**Exercise aim**
Exact copy without images: repeat every entry as written.
──────
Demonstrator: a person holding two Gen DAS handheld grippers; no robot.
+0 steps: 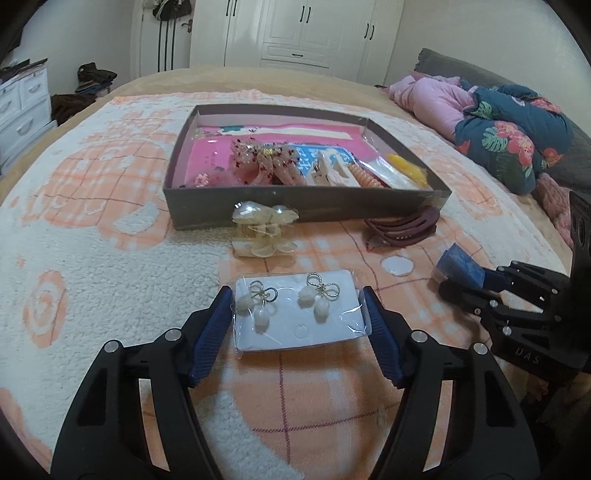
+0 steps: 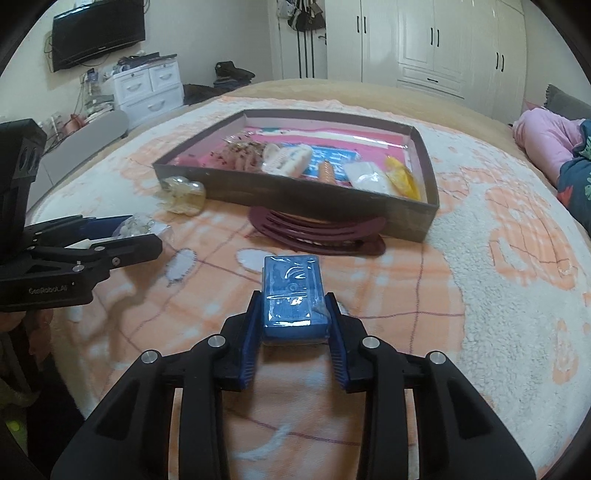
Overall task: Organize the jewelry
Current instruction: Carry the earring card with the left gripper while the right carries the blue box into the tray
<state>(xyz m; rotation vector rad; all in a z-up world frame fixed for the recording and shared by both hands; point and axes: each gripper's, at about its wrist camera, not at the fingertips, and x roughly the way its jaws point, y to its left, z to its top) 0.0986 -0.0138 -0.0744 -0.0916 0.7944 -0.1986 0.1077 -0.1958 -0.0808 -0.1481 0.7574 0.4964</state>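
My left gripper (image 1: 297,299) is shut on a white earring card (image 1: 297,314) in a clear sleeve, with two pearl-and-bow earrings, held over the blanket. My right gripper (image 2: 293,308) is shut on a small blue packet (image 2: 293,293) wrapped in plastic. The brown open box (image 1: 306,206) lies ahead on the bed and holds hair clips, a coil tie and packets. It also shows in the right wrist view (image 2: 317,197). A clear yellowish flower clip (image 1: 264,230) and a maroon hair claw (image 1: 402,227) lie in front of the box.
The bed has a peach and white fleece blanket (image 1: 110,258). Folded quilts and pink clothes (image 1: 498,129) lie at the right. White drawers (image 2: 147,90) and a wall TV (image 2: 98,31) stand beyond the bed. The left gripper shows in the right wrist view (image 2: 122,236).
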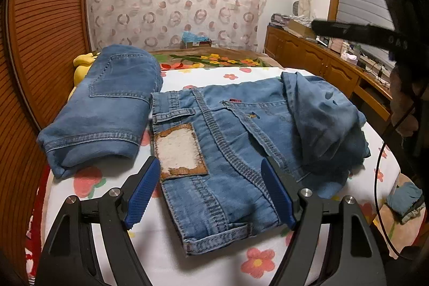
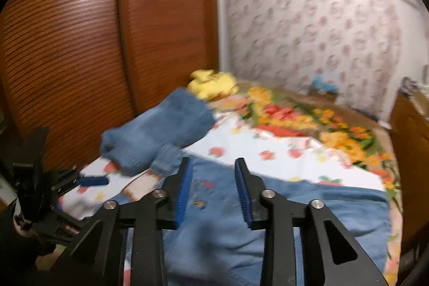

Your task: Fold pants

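Jeans [image 1: 228, 152] on the bed [image 1: 166, 245], between spread left tongs [image 1: 210, 192].
Waistband faces the left tongs; legs bunch rightward. Right tongs [image 2: 213, 192] hover parted above the denim, holding nothing.

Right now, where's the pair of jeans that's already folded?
In the left wrist view, the folded jeans lie on the bed's left side beside the wooden wardrobe, just left of the unfolded jeans, with a yellow toy behind them.

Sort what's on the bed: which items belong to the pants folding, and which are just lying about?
Job: half-folded jeans; folded jeans; left gripper; right gripper, both open.
Lying about: yellow cloth; floral blanket; small blue-grey garment.
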The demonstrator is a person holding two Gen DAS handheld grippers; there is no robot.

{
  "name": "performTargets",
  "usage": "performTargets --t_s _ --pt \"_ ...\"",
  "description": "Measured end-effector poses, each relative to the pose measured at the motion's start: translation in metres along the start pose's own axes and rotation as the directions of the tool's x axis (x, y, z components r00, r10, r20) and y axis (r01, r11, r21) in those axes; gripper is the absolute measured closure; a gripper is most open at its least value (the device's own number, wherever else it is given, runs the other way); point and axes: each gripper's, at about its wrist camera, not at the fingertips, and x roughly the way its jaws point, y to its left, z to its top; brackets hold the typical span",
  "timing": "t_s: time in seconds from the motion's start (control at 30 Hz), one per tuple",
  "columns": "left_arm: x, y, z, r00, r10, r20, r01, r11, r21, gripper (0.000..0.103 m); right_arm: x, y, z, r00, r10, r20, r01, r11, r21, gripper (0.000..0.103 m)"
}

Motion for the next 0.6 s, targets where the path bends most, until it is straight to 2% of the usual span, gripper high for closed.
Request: performTargets --t_s 0.07,0.17,0.37,0.6 --pt "0.003 -0.004 0.002 1.000 -0.001 -0.002 0.001 1.000 0.009 0.025 -0.015 -0.008 -0.003 0.999 -0.024 0.033 0.023 1.000 0.018 0.064" --pt "0.005 -0.011 0.004 1.000 -0.011 -0.002 0.011 1.000 0.021 0.025 -0.028 -0.019 -0.011 0.998 -0.054 0.032 0.053 0.998 0.041 0.064" --pt "0.010 -0.028 0.013 0.998 -0.068 0.008 0.068 0.997 0.046 0.025 -0.045 -0.029 -0.041 0.993 -0.116 -0.028 0.117 0.992 0.046 0.064" --pt "0.012 -0.051 0.014 0.994 -0.112 0.002 0.112 0.990 0.082 0.025 -0.054 -0.036 -0.058 0.985 -0.144 -0.094 0.153 0.984 0.091 0.064"
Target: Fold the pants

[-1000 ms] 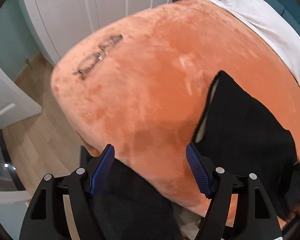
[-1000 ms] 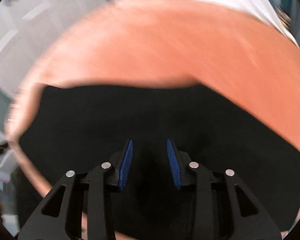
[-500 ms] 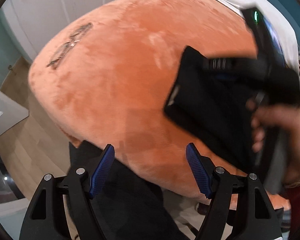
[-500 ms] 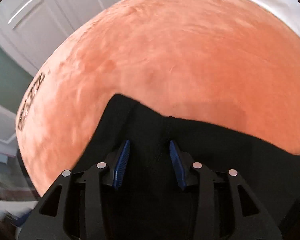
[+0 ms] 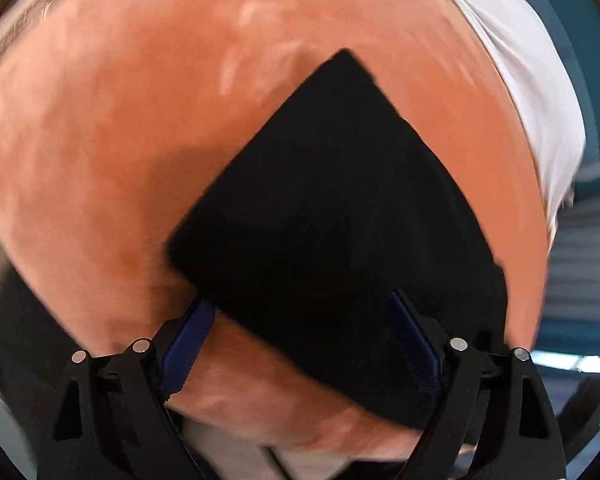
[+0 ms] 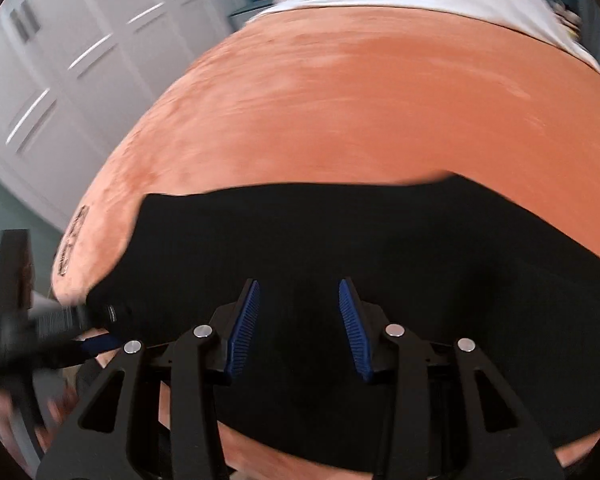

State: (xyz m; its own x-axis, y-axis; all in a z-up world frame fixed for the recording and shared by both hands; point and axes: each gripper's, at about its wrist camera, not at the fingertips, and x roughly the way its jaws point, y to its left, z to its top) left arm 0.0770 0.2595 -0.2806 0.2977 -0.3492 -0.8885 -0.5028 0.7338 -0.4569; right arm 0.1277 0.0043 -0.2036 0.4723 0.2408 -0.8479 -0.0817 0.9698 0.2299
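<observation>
We see a bed covered by an orange plush blanket [image 5: 120,128], with a white sheet [image 5: 528,80] showing along its far side and white cabinet doors [image 6: 60,60] standing beyond it in the right wrist view. The black pants [image 5: 332,220] lie on the blanket as a compact, flat, folded bundle near the bed's near edge, one corner pointing away across the orange pile. In the left wrist view the left claw [image 5: 300,344] is spread wide, its blue-padded fingers [image 5: 186,344] standing well apart; the near edge of the pants sits between them, and the fabric overlaps the tip of the left-hand pad, but we cannot tell whether either pad actually touches the cloth. Nothing is pinched there. In the right wrist view the right claw [image 6: 298,326] is partly parted, its gap narrower than the other's, with the pants [image 6: 380,260] filling the space below and between its blue pads [image 6: 244,328]; the fabric looks flat and ungathered, so we read this claw as released rather than gripping. At the left margin of that same view we see the other claw [image 6: 100,342], blurred, reaching to the corner of the bundle just beside the blanket's edge.
</observation>
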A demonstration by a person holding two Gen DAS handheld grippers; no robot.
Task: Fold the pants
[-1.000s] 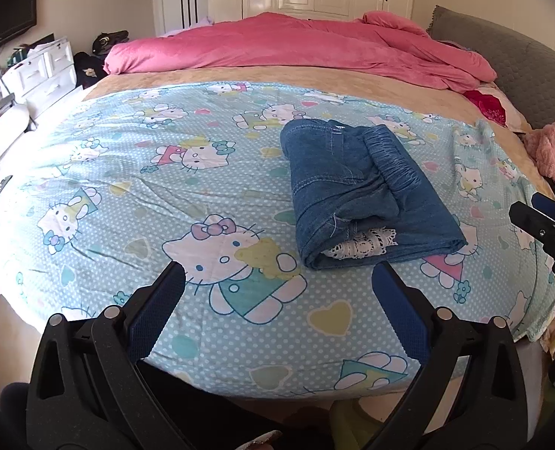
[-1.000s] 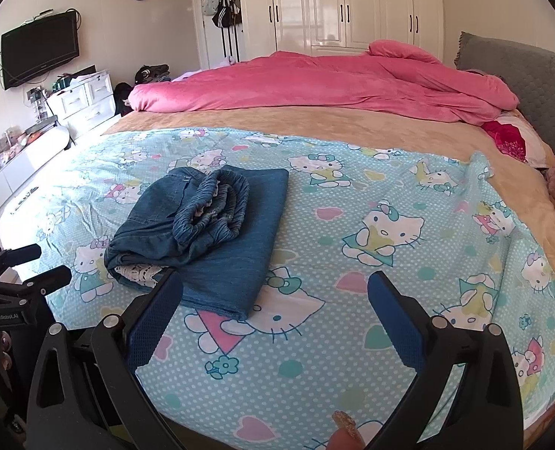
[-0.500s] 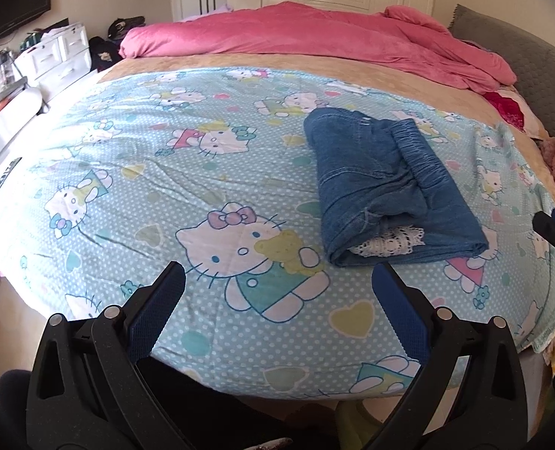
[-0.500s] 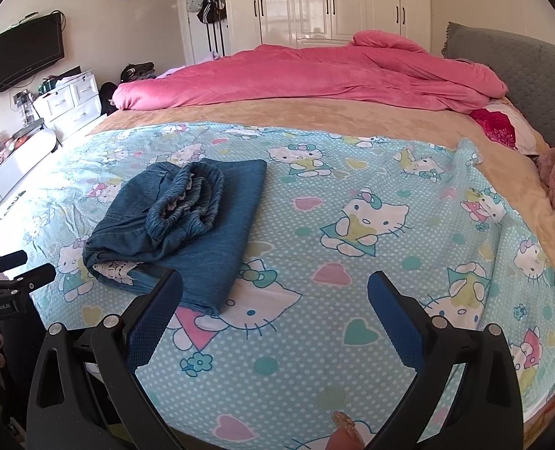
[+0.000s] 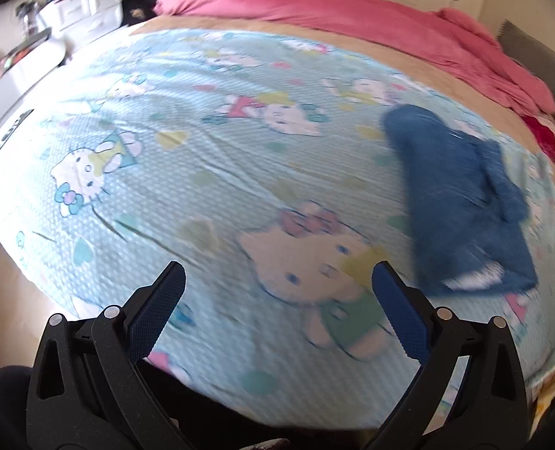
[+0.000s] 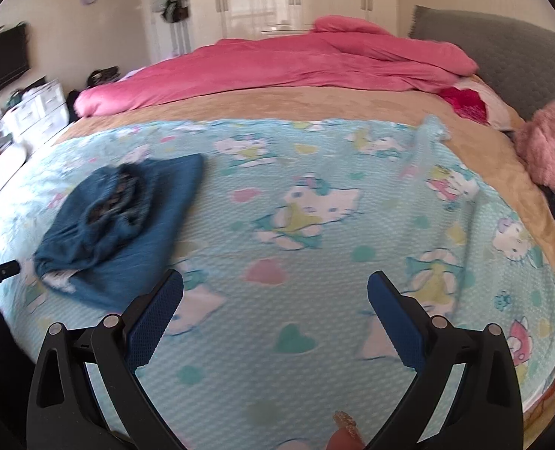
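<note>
The folded pants [image 5: 461, 202] lie on the cartoon-print blanket [image 5: 210, 172] near the bed's front edge, but motion blur smears their seams and the white trim at the near end. Their long axis runs from that near end away toward the pink duvet [image 6: 277, 71]. Both the left gripper [image 5: 277, 292] and the right gripper [image 6: 275, 296] hover empty above the blanket, jaws spread wide, clear of the pants.

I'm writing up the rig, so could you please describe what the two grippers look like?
Both look alike: the left gripper and right gripper each have two matte black plastic arms with silver rivets, tipped by dark blue textured pads. No cables or sleeves show.
</note>
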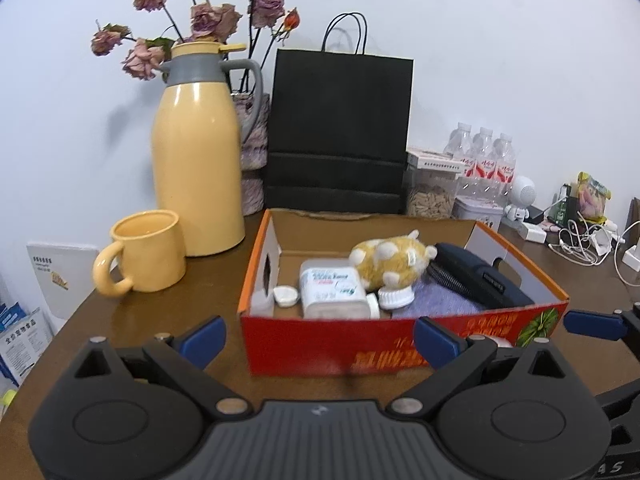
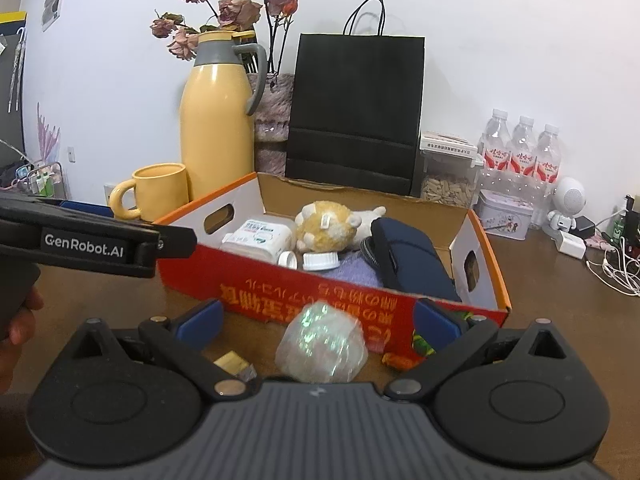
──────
**Output**
Demonstrator: a person holding two Gen DAS handheld grippers; no robot.
+0 steps: 
+0 steps: 
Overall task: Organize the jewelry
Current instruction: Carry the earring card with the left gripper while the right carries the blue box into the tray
<state>(xyz m; rotation vector rad; all in a z-up world frame fixed for the recording and shared by both hands; point and axes: each gripper's, at about its wrist camera, not at the fingertips, and x roughly the way its jaws point, y to its left, z to its top) 0.0986 -0.0138 -0.0744 -0.0916 0.7944 -0.1986 0.1077 -0.1958 -0.0808 -0.1481 0.7574 0.4964</state>
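My left gripper (image 1: 297,299) is shut on a white earring card (image 1: 297,314) in a clear sleeve, with two pearl-and-bow earrings, held over the blanket. My right gripper (image 2: 293,308) is shut on a small blue packet (image 2: 293,293) wrapped in plastic. The brown open box (image 1: 306,206) lies ahead on the bed and holds hair clips, a coil tie and packets. It also shows in the right wrist view (image 2: 317,197). A clear yellowish flower clip (image 1: 264,230) and a maroon hair claw (image 1: 402,227) lie in front of the box.
The bed has a peach and white fleece blanket (image 1: 110,258). Folded quilts and pink clothes (image 1: 498,129) lie at the right. White drawers (image 2: 147,90) and a wall TV (image 2: 98,31) stand beyond the bed. The left gripper shows in the right wrist view (image 2: 122,236).
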
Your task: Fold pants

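Jeans [image 1: 228, 152] on the bed [image 1: 166, 245], between spread left tongs [image 1: 210, 192].
Waistband faces the left tongs; legs bunch rightward. Right tongs [image 2: 213, 192] hover parted above the denim, holding nothing.

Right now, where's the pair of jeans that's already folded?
In the left wrist view, the folded jeans lie on the bed's left side beside the wooden wardrobe, just left of the unfolded jeans, with a yellow toy behind them.

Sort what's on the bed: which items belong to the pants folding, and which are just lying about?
Job: half-folded jeans; folded jeans; left gripper; right gripper, both open.
Lying about: yellow cloth; floral blanket; small blue-grey garment.
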The demonstrator is a person holding two Gen DAS handheld grippers; there is no robot.

{
  "name": "performTargets",
  "usage": "performTargets --t_s _ --pt \"_ ...\"",
  "description": "Measured end-effector poses, each relative to the pose measured at the motion's start: translation in metres along the start pose's own axes and rotation as the directions of the tool's x axis (x, y, z components r00, r10, r20) and y axis (r01, r11, r21) in those axes; gripper is the absolute measured closure; a gripper is most open at its least value (the device's own number, wherever else it is given, runs the other way); point and axes: each gripper's, at about its wrist camera, not at the fingertips, and x roughly the way its jaws point, y to its left, z to its top; brackets hold the typical span",
  "timing": "t_s: time in seconds from the motion's start (control at 30 Hz), one per tuple",
  "columns": "left_arm: x, y, z, r00, r10, r20, r01, r11, r21, gripper (0.000..0.103 m); right_arm: x, y, z, r00, r10, r20, r01, r11, r21, gripper (0.000..0.103 m)"
}

Motion for the next 0.6 s, targets where the path bends most, until it is straight to 2% of the usual span, gripper high for closed.
Request: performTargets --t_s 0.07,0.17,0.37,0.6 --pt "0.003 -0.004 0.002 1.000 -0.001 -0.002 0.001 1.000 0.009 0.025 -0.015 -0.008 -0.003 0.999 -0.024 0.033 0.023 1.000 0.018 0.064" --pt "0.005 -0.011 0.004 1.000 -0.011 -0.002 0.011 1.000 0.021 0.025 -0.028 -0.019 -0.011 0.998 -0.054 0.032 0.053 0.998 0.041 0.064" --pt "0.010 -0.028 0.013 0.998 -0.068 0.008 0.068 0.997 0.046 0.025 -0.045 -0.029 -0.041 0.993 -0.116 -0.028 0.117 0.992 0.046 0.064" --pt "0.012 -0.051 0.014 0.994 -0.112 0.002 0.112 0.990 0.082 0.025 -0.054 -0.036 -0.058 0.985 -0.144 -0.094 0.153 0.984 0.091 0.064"
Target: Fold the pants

[-1000 ms] 
[-1000 ms] 
[-500 ms] 
[-500 ms] 
[+0 ms] 
[+0 ms] 

State: (xyz m; its own x-axis, y-axis; all in a z-up world frame fixed for the recording and shared by both hands; point and axes: each gripper's, at about its wrist camera, not at the fingertips, and x roughly the way its jaws point, y to its left, z to its top) left arm 0.0770 0.2595 -0.2806 0.2977 -0.3492 -0.8885 -0.5028 0.7338 -0.4569; right arm 0.1277 0.0043 -0.2036 0.4723 0.2408 -0.8479 -0.0817 0.9698 0.2299
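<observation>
We see a bed covered by an orange plush blanket [image 5: 120,128], with a white sheet [image 5: 528,80] showing along its far side and white cabinet doors [image 6: 60,60] standing beyond it in the right wrist view. The black pants [image 5: 332,220] lie on the blanket as a compact, flat, folded bundle near the bed's near edge, one corner pointing away across the orange pile. In the left wrist view the left claw [image 5: 300,344] is spread wide, its blue-padded fingers [image 5: 186,344] standing well apart; the near edge of the pants sits between them, and the fabric overlaps the tip of the left-hand pad, but we cannot tell whether either pad actually touches the cloth. Nothing is pinched there. In the right wrist view the right claw [image 6: 298,326] is partly parted, its gap narrower than the other's, with the pants [image 6: 380,260] filling the space below and between its blue pads [image 6: 244,328]; the fabric looks flat and ungathered, so we read this claw as released rather than gripping. At the left margin of that same view we see the other claw [image 6: 100,342], blurred, reaching to the corner of the bundle just beside the blanket's edge.
</observation>
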A demonstration by a person holding two Gen DAS handheld grippers; no robot.
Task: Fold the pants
[-1.000s] 
[-1.000s] 
[-0.500s] 
[-0.500s] 
[+0.000s] 
[+0.000s] 
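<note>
The folded pants [image 5: 461, 202] lie on the cartoon-print blanket [image 5: 210, 172] near the bed's front edge, but motion blur smears their seams and the white trim at the near end. Their long axis runs from that near end away toward the pink duvet [image 6: 277, 71]. Both the left gripper [image 5: 277, 292] and the right gripper [image 6: 275, 296] hover empty above the blanket, jaws spread wide, clear of the pants.

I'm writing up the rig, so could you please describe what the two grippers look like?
Both look alike: the left gripper and right gripper each have two matte black plastic arms with silver rivets, tipped by dark blue textured pads. No cables or sleeves show.
</note>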

That completes the answer to the exercise.